A dark and dank basement reeks with pipes leaking stale water and all kinds of other sewerage from the hostels above. Teenage boys and young men who reside in those hostels eat the unhealthiest shit hence, the smell of their shit comes off more morbidly than any other regular human being’s defecation’s would. It has an acidy tint to it, the smell of the sewerage does, but that doesn’t bother me or the girl in a hijab sitting next to me or the junkie sitting by my other side.
We have our laptops in front of us, and we are typing away like the world depends upon it. It actually doesn’t.What are we typing? Nothing of substantial importance. The girl on my left, she’s updating product descriptions for a client I snagged from the US. US clients are the best by the way. They’re equal amounts hopeful, gullible, stupid, brilliant, empathetic and apathetic all at the same time. God, I love Americans.
The boy on my right, well I cannot call him a boy to his face but in my mind, even though he’s thirty right now, he’ll always be a boy; he’s writing up a story about a prostitute who found redemption in her love for a Nigerian prince who happened to be white. I know, right? He looks like a junkie, his eyes have sunken deep in his skull and his breath is raspy. His arms and hands shake of their own accord if he’s sitting still but whilst writing, he’s as steady as Leonardo Di Caprio from The Departed when he’s under pressure. I get it Leo, you don’t crack. But sadly, I suspect that the brilliant writer to my right does crack and that too daily. But I won’t judge him or intervene because that’s not what we do here. We write. Period.

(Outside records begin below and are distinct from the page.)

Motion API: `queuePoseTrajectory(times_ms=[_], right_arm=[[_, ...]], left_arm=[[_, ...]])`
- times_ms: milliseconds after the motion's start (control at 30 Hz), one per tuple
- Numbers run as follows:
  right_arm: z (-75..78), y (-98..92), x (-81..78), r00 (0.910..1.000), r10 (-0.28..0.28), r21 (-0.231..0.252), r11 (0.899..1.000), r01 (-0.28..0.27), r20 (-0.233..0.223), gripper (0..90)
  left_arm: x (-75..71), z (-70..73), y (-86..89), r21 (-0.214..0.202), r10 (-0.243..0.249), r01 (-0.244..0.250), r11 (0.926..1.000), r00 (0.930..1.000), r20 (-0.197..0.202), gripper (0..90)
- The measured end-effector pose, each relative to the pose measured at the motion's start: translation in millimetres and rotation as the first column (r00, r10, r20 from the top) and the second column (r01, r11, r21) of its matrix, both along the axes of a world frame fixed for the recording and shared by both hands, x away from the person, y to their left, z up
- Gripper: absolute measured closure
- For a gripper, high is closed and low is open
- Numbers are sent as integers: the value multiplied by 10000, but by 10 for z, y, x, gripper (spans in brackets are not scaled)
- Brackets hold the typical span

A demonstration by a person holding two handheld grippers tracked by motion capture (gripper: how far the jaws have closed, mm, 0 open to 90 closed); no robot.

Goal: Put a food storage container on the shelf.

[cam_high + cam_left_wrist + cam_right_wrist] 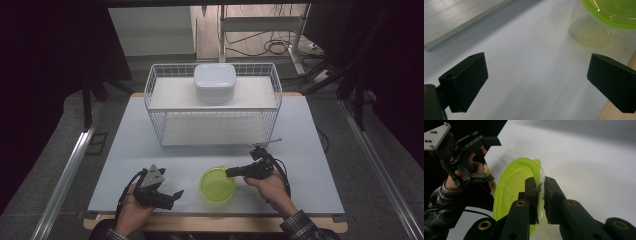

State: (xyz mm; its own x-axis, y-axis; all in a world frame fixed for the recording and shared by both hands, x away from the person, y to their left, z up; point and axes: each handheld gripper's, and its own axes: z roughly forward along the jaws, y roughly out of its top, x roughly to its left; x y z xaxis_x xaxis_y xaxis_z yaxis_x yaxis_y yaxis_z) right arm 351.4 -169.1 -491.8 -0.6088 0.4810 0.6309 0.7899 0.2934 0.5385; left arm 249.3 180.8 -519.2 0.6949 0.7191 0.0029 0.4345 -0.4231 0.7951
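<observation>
Right tool clenched on green container rim, left tool released nearby, wire rack behind.

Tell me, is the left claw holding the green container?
No, the left claw stands open over the bare table, while the green container sits apart from it.

No legible txt, labels, brands or nos. on anything in view.
</observation>
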Motion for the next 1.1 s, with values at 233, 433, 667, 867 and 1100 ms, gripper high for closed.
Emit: queuePoseTrajectory(times_ms=[233, 433, 667, 867, 1100], right_arm=[[37, -50, 3, 9998, -198, 144, 9997, 197, 70, 819], [93, -93, 25, 9992, -399, 547, 9977, 392, 101, 820], [221, -139, 60, 9980, -578, 1047, 9930, 550, 240, 821], [400, -163, 99, 9962, -711, 1449, 9874, 632, 503, 821], [677, -194, 159, 9921, -947, 1801, 9805, 787, 820, 821]], left_arm=[[1, 0, 0, 11, 7, -7, 10000, 10000, 3, 31], [0, 5, 10, -59, 64, -64, 10000, 10000, 26, 31], [1, 5, 13, -73, 75, -75, 9999, 10000, 29, 30], [-1, 12, 23, -146, 119, -118, 9998, 9999, 63, 30], [-1, 20, 34, -186, 176, -174, 9997, 9998, 103, 28]])
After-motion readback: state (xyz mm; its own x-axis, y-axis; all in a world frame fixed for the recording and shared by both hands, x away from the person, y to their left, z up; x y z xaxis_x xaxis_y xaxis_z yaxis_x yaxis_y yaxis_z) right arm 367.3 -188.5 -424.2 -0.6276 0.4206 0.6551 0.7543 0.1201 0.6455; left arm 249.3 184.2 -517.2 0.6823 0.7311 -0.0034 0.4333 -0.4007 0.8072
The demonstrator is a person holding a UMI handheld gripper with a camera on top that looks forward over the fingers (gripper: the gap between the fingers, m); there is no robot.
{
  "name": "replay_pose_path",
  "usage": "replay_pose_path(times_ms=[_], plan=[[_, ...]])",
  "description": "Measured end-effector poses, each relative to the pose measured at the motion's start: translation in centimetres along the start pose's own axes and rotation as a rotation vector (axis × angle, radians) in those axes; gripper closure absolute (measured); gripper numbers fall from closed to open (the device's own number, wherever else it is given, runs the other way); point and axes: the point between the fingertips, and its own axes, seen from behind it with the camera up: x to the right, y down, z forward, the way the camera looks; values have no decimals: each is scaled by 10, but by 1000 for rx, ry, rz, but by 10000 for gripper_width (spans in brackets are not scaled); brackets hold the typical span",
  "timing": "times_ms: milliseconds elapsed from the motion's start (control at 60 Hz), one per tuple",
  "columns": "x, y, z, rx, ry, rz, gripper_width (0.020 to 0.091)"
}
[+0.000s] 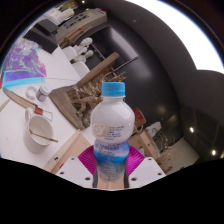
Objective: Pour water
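Currently: gripper (112, 172) clamped on capped water bottle (111, 125) | white cup (40, 130) left-ahead on bench (20, 115), well apart.

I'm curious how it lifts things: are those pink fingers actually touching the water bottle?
Touching. In the gripper view the bottle stands between the fingers, its lower body pressed against the pink pads on both sides, with no gap visible. The gripper appears shut on it.

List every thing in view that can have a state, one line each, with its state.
water bottle: upright, blue cap on, gripped between the fingers.
blue cap: on the bottle, not yet removed.
hand-held gripper: shut on the water bottle, pads pressed against its lower sides.
white cup: upright on the table, apart from the bottle; contents cannot be told.
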Motion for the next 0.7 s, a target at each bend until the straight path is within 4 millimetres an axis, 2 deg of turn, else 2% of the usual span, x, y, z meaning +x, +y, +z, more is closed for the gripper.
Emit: replay_pose_path(times_ms=[67,133,283,467,700], plan=[[-8,-3,-5,1,-55,221,761],[-11,3,-1,-2,-133,412,761],[-38,21,10,-26,-244,702,761],[-73,44,23,-20,-303,790,758],[-101,77,33,-54,-317,826,737]])
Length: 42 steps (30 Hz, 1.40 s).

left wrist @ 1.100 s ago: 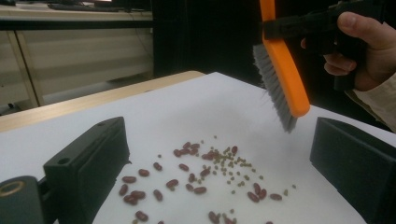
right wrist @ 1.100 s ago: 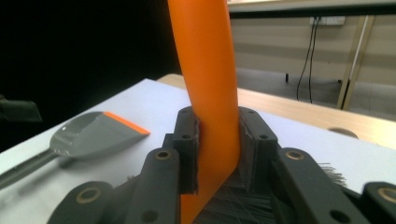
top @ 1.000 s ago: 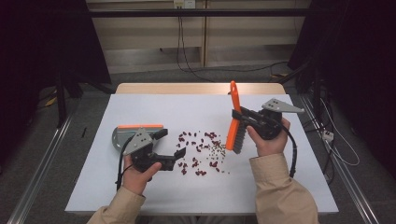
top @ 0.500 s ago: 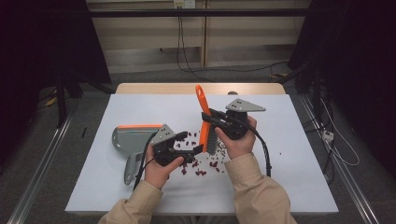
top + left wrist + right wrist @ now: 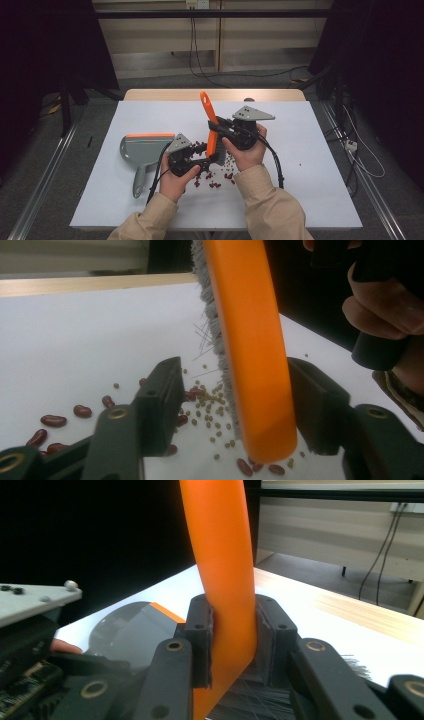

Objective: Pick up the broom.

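Brush (image 5: 211, 131) moved over beans (image 5: 215, 176), bristle tips hidden

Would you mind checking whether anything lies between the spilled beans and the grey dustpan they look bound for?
Nothing visible does: bare white table separates the scattered red beans from the grey, orange-lipped dustpan, which lies to their left.

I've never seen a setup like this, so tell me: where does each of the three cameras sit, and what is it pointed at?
High view: above the table's near side, looking forward and down; sleeves, both hands.
Left gripper view: on the left gripper, looking along its jaws at the brush and beans; the other hand's fingers.
Right gripper view: on the right gripper, clamped on the brush handle; dustpan behind.
All three share the brush.
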Motion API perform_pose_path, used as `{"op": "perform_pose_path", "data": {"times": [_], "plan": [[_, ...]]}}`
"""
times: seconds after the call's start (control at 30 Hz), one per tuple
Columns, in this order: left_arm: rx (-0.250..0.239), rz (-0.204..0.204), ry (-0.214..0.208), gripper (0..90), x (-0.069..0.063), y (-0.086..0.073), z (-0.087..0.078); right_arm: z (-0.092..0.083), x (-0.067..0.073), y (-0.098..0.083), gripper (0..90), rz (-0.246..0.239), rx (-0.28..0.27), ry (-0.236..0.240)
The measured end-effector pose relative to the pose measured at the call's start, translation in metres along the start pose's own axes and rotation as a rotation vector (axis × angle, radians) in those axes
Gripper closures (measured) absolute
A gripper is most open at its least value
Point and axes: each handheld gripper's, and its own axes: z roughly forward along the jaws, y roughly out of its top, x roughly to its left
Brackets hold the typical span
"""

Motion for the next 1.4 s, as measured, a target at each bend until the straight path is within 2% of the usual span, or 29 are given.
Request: {"op": "perform_pose_path", "data": {"times": [0.03, 0.07, 0.1, 0.13, 0.17, 0.27, 0.3, 0.33, 0.37, 0.47, 0.5, 0.53, 0.57, 0.67, 0.7, 0.73, 0.77, 0.8, 0.83, 0.87, 0.9, 1.0, 1.03, 1.13, 1.17, 1.2, 1.23, 1.3, 1.4], "plan": [[-0.004, 0.002, 0.003, 54.3, 0.000, 0.000, -0.001, 0.001, 0.004, 0.001, 71.3, -0.016, 0.006, -0.003], [-0.005, 0.006, 0.005, 54.3, 0.000, 0.000, -0.002, 0.001, 0.004, 0.001, 71.3, -0.016, 0.006, -0.003], [-0.007, 0.017, 0.014, 68.6, -0.001, 0.001, -0.003, 0.002, 0.006, 0.002, 71.3, -0.018, 0.005, -0.004], [-0.007, 0.028, 0.046, 68.6, -0.001, 0.001, -0.005, 0.002, 0.006, 0.002, 71.3, -0.018, 0.005, -0.004], [-0.002, 0.007, 0.065, 70.2, 0.000, 0.000, -0.007, 0.004, 0.006, 0.002, 71.1, -0.005, 0.008, 0.002], [-0.006, 0.018, 0.097, 70.9, 0.001, 0.000, -0.009, 0.007, 0.007, 0.002, 70.6, 0.010, 0.017, -0.002], [-0.022, 0.010, 0.129, 70.9, 0.001, 0.001, -0.012, 0.008, 0.010, 0.002, 55.0, 0.030, 0.008, -0.026], [-0.022, 0.010, 0.129, 70.9, 0.001, 0.001, -0.012, 0.008, 0.010, 0.002, 55.0, 0.030, 0.008, -0.026], [-0.041, 0.009, 0.165, 70.9, 0.004, 0.001, -0.014, 0.008, 0.014, 0.001, 41.9, 0.058, -0.011, -0.081], [-0.056, -0.003, 0.193, 70.9, 0.007, 0.002, -0.017, 0.009, 0.018, 0.000, 36.3, 0.080, -0.024, -0.097], [-0.062, 0.003, 0.223, 70.9, 0.008, 0.002, -0.018, 0.012, 0.021, -0.001, 31.7, 0.099, -0.012, -0.110], [-0.062, 0.003, 0.223, 70.9, 0.008, 0.002, -0.018, 0.012, 0.021, -0.001, 31.7, 0.099, -0.012, -0.110], [-0.073, -0.002, 0.241, 70.9, 0.008, 0.002, -0.018, 0.018, 0.025, -0.004, 30.9, 0.129, 0.018, -0.119], [-0.078, 0.017, 0.255, 70.9, 0.006, 0.002, -0.018, 0.025, 0.029, -0.007, 31.0, 0.151, 0.044, -0.126], [-0.077, 0.037, 0.251, 70.7, 0.004, 0.002, -0.017, 0.032, 0.031, -0.010, 32.8, 0.190, 0.055, -0.104], [-0.090, 0.058, 0.250, 70.7, 0.000, 0.002, -0.016, 0.032, 0.031, -0.010, 32.8, 0.190, 0.055, -0.104], [-0.097, 0.142, 0.267, 68.8, -0.010, 0.003, -0.017, 0.037, 0.035, -0.011, 30.9, 0.221, 0.066, -0.133], [-0.097, 0.142, 0.267, 68.2, -0.010, 0.003, -0.017, 0.037, 0.035, -0.011, 30.9, 0.221, 0.066, -0.133], [-0.106, 0.190, 0.274, 67.3, -0.016, 0.006, -0.018, 0.040, 0.035, -0.011, 40.2, 0.265, 0.077, -0.170], [-0.106, 0.190, 0.274, 66.2, -0.016, 0.006, -0.018, 0.040, 0.035, -0.011, 40.2, 0.265, 0.077, -0.170], [-0.113, 0.207, 0.279, 64.5, -0.019, 0.007, -0.018, 0.038, 0.033, -0.009, 47.4, 0.325, 0.065, -0.136], [-0.115, 0.222, 0.289, 57.7, -0.019, 0.007, -0.017, 0.034, 0.032, -0.007, 55.3, 0.358, 0.043, -0.116], [-0.114, 0.223, 0.293, 55.9, -0.018, 0.006, -0.015, 0.033, 0.030, -0.006, 61.4, 0.402, 0.043, -0.082], [-0.112, 0.228, 0.289, 50.2, -0.017, 0.005, -0.015, 0.032, 0.028, -0.004, 66.7, 0.390, 0.044, -0.069], [-0.115, 0.220, 0.278, 49.7, -0.017, 0.005, -0.015, 0.028, 0.025, -0.002, 70.2, 0.366, 0.034, -0.067], [-0.123, 0.209, 0.263, 49.7, -0.016, 0.006, -0.016, 0.028, 0.025, -0.002, 70.2, 0.366, 0.034, -0.067], [-0.130, 0.201, 0.263, 41.5, -0.015, 0.007, -0.018, 0.024, 0.018, 0.000, 70.3, 0.364, 0.032, -0.059], [-0.122, 0.186, 0.248, 36.9, -0.014, 0.006, -0.019, 0.021, 0.011, 0.002, 70.3, 0.338, 0.045, -0.079], [-0.114, 0.184, 0.235, 31.5, -0.013, 0.006, -0.019, 0.017, 0.004, 0.003, 70.3, 0.314, 0.055, -0.089]]}}
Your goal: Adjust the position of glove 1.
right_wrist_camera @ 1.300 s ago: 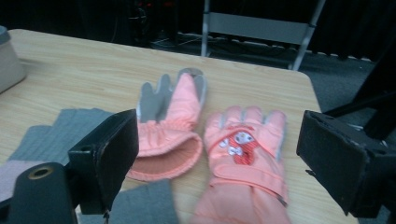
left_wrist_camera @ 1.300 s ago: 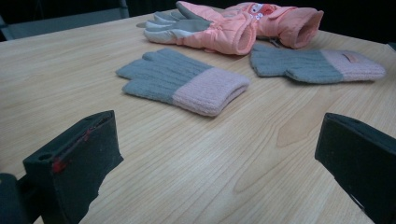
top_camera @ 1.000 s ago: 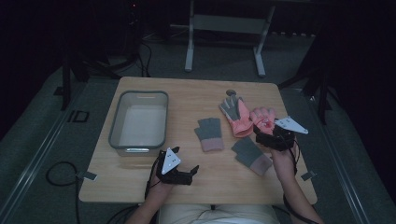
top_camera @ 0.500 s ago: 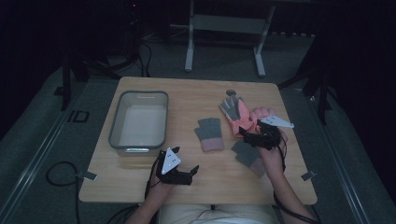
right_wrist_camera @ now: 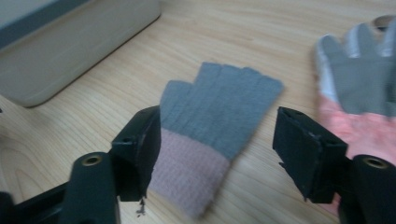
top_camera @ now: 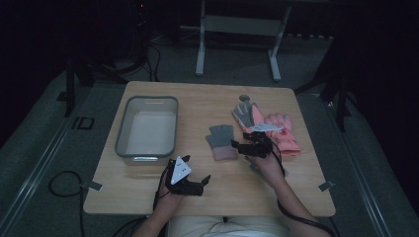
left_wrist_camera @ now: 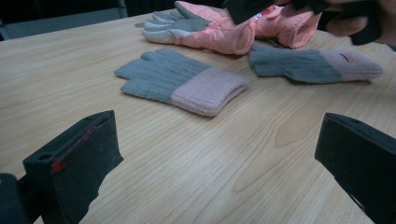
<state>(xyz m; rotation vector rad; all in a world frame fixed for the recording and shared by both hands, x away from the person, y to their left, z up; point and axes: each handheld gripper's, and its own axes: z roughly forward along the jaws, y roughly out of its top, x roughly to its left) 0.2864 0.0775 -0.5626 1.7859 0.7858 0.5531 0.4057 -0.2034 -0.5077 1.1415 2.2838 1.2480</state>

Me, myself and I are writing three different things at the same time. In one tab of Microsoft Word, I am currently finishing up a Harry Potter fanfiction where Sam, Dean and Castiel are the new Defense Against the Dark Art teachers at Hogwarts.
In another tab open in Kali Linux-which I set up as a virtual OS in my computer by using VMware- I have Libre Office fired up and am writing an article labelled “Entrails ripped from a Virgin’s cunt“. I need a lot of camouflaging for that. Hence Linux. If someone accidentally came across this neo-satanic shit that I am writing, they’d jail my ass first and assign a prison shrink to me who’d sooner rape me and feed me Haloperidol than actually benefit the current state of my mind. I don’t ever plan on publishing that article that I am writing, but you know, I gotta write it. I gotta. For the Lulz.
In the third tab, opened up in FireFox in Windows, I have my blog opened up and am typing up this very blog post.
The first rule of Write Club is that you always write about write club. We need all the blog views that we can get so that it generates revenue XD
The second rule of Write Club is that nothing is off limits. You can finish up your homework assignment, you can finish up your story that you’re writing for a client or you can even update your blog. You can do it here. It’s a safe space, there are laptops at your disposal or if you are a person who abides by the pen and paper, they’re here for you too.
However, that is not what I really meant and you know it. I meant that you can write about literally anything pertaining any topic and no one would bat an eye. Life is not politically correct and neither should your writing be. You get what I mean?
I swear to God, if Manto and Faiz were alive, they’d be the first ones in my Write Club. Chuck and King are already a part of it and they don’t even know of it yet. They don’t need to know. No one needs to know. If you are a writer and you spend your writing wisely, spewing truth no matter how venomous or stupid or blasphemous it seems, you are a part of the Write Club.
Do right by what you write, blow the whistle, state facts that haven’t yet come to light, write, even if you know what you are writing will face dismissal. But be warned though, if you write something that isn’t correct, and is unnecessarily racist, and is offensively mediated, we, the writers of the Write Club will find you, and we will kill you. #JK
Ever since I Write Like stated that I write like Chuck Palahniuk, I have been obsessed with the guy. I will be honest; I hadn’t read Fight Club before. It was not readily available in my country as either a paperback or a hardcover and I was kinda waiting for the perfect moment to order it online. But I couldn’t wait any longer so I downloaded a pirated version of it and read it in one go. The movie I’ve seen 69 times already.
On to his next book now, It’s called Invisible Monsters.